What is expected. Line by line, repeat all the material exactly as it appears.

Supplied information.
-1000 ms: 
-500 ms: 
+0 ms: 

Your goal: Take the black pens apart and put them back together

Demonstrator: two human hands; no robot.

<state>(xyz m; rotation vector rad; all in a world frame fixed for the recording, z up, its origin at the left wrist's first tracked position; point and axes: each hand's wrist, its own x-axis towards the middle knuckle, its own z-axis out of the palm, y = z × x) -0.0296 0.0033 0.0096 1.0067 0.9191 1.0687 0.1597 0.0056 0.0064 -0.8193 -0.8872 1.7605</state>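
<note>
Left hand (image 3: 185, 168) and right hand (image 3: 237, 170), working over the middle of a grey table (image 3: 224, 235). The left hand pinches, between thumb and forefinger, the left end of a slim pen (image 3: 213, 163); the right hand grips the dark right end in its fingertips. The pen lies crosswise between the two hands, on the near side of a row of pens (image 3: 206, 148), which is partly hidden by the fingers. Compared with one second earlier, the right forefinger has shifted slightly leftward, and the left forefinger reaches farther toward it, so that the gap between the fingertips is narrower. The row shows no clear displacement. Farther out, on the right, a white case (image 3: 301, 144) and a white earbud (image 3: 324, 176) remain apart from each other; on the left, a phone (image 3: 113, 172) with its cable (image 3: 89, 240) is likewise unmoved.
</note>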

Solution to this problem.
-1000 ms: 
-500 ms: 
+0 ms: 

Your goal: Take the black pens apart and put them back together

Demonstrator: two human hands; no robot.

<state>(xyz m; rotation vector rad; all in a world frame fixed for the recording, z up, its origin at the left wrist's first tracked position; point and axes: each hand's wrist, its own x-axis towards the middle knuckle, its own z-axis out of the palm, y = z × x) -0.0296 0.0033 0.0096 1.0067 0.9191 1.0687 0.1597 0.0056 0.0064 -0.8193 -0.8872 1.7605</state>
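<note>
Left hand (image 3: 185, 168) and right hand (image 3: 237, 170), working over the middle of a grey table (image 3: 224, 235). The left hand pinches, between thumb and forefinger, the left end of a slim pen (image 3: 213, 163); the right hand grips the dark right end in its fingertips. The pen lies crosswise between the two hands, on the near side of a row of pens (image 3: 206, 148), which is partly hidden by the fingers. Compared with one second earlier, the right forefinger has shifted slightly leftward, and the left forefinger reaches farther toward it, so that the gap between the fingertips is narrower. The row shows no clear displacement. Farther out, on the right, a white case (image 3: 301, 144) and a white earbud (image 3: 324, 176) remain apart from each other; on the left, a phone (image 3: 113, 172) with its cable (image 3: 89, 240) is likewise unmoved.
</note>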

That completes the exercise.